Taking Stock – Massive Disconnect

It is one of those things. If two people are interacting and one thinks they are miscommunicating and the other does not, who is accurate? Many assume that they are communicating better than they actually are. People can be oblivious when miscommunication occurs.

The observable evidence of the “we are above the law” thinking from the USA has just been drilled deep into concrete bunkers in Iran.

“We don’t like the bastards, we can kill their asses as and when. Deals, treaties, international law are only pieces of paper after all!! We have the God given right!! {And the B2 bombers}.”

So now it is overt {again}. It is unclear as to how things go from here. Maybe the global least harm is a petering out.

I am not filled with joy at the prospects of peace and goodwill for all.

I have been noting of late a complete disconnect between how I am and think and, others. Today the orthopaedic surgeon suggested I look at what I might want to do and to use this as a guide as to the when of facing the knife. In my mind I simply adjust to that which I am able to do. I do not get upset and frustrated if I cannot jog round the block or walk 10km. The suggestion washed over me. Why would I even bother to think like that?

This disconnect is even more obvious when watching 24 hours in A&E on the TV. I hear people talking to camera saying that they could not survive without so and so, expressing their catastrophising on hearing that their loved on has gone to A&E, thinking the worst.

Why not simply make your way there and find out what the best guess scenario is from the doctor? What benefit is there in catastrophising?

Clearly, I am weird by comparison.

One could argue that I am indulging in medicine, with all these scans, check-ups and blood tests. I don’t think that any of them are urgent or life critical. I have already accepted that I have pre-cancerous prostate cancer. It seems to me a matter of when not if. The PSA value is going up…

I am due an arse-cancer chimney sweep soon. After that there is a five year holiday for “good behaviour”. It is probably worth getting that done.

Way back in the nineties when they were investigating my polycythaemia, I was a regular visitor to the phlebotomy centre. It being St Thomas’ there were a few Jamaican nurses, some of whom were a good laugh.  I would get bled. They would check my haemoglobin on a regular basis. If my addled memory is correct the results of phlebotomy were to enhance my haemoglobin count over a few months. We ended up dropping it, the bleeding, I was asymptomatic and perhaps the medical student had finished their research project.

In terms of all the tests none of them will change the reality, they may alter the apparent awareness of reality. That is about it. Maybe it is simplest just to drop them all, to let things be. If I don’t drive it, it will fizzle out.

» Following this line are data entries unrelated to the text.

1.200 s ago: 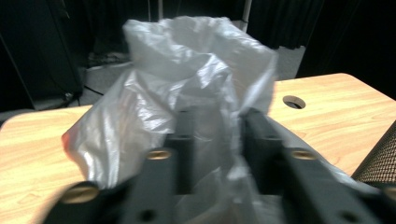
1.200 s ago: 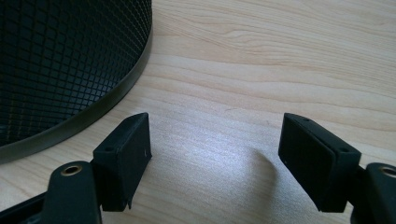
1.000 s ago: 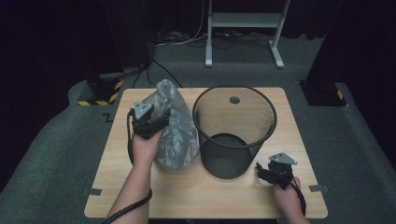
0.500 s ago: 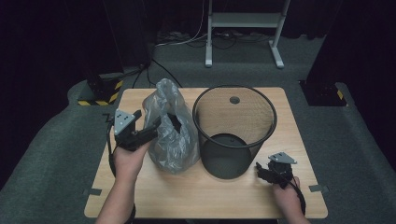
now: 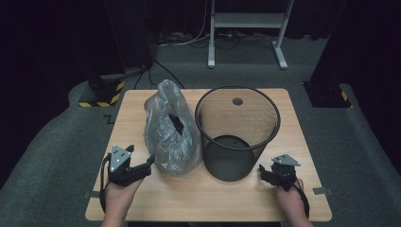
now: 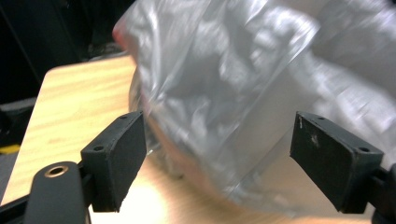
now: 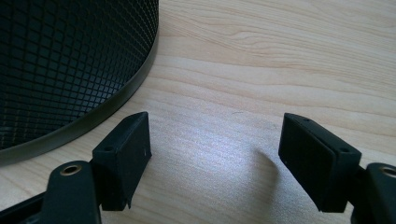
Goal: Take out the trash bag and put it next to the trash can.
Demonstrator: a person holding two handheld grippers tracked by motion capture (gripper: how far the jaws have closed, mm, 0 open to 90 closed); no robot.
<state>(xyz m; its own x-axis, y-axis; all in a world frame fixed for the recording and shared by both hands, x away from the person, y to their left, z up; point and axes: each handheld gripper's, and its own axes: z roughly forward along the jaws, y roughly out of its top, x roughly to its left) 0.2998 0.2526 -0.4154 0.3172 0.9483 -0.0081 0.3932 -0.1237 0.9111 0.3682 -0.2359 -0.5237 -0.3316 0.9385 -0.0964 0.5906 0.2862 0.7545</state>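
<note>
In the left gripper view the two black jaws stand wide apart at the lower corners of the frame; they have just been opening, and the crumpled plastic bag (image 6: 243, 93) fills the space above and beyond them, blurred, with its lower bulge showing between the pads but neither pad pressing on it. From the high view the left gripper (image 5: 150, 163) sits at the lower left of the frame, its tips just beside the bag's near lower edge; whether they brush the film cannot be told. The right gripper (image 7: 215, 154) likewise has its jaws spread, with bare wood grain between them and nothing held. In its own view the mesh wall and the base ring of the wire wastebasket (image 7: 70, 60) curve through the upper left, near the left-hand jaw but apart from it. In the high view the right gripper (image 5: 261, 173) lies at the lower right, just beside the foot of the wastebasket (image 5: 265, 137). The plastic bag (image 5: 170, 132) stands upright on the wooden table (image 5: 208, 201) left of centre, its knotted top leaning toward the upper middle, its side touching or nearly touching the basket's wall. A hand (image 5: 118, 198) comes in from the bottom edge behind each gripper.
</note>
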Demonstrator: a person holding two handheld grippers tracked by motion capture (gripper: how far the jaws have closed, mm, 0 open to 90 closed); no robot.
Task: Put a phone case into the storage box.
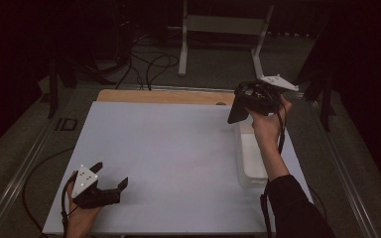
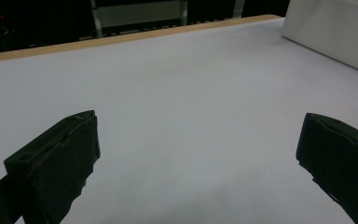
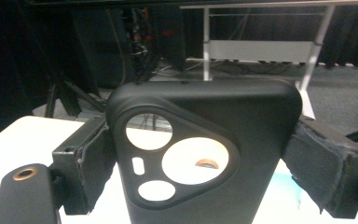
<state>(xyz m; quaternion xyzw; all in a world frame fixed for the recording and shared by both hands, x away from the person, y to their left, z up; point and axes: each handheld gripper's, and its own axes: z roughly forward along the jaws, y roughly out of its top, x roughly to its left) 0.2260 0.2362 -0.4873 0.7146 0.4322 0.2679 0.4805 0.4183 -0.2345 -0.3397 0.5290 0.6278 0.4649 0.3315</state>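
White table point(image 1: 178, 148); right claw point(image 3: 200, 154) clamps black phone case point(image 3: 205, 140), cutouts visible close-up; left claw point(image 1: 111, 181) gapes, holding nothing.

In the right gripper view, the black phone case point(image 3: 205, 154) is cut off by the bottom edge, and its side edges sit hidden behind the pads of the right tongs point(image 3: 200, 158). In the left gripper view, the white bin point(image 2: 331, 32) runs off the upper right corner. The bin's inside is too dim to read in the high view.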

We come back to the whole pain question. I have no idea how others experience pain, nor whether or not I have a high pain threshold. I suspect that I am not at the overly sensitive end.

I can tolerate things without moaning. I am not overly prone to whinging. We could park the idea of hip surgery and revisit it in a years’ time.

Maybe I just need to wait and see what transpires…

It is a very strange disconnect when people imagine some kind of ambition or want. They transfer it on to me. They think I am somehow like them. They expect this. It is impossible to explain how I feel to others, nor begin to convey the difference in wiring, orientation and motivation.

It comes back to this feeling. I make people uncomfortable by interacting therefore it is perhaps better that I do not. I observe this discomfort. I don’t have to inflict myself.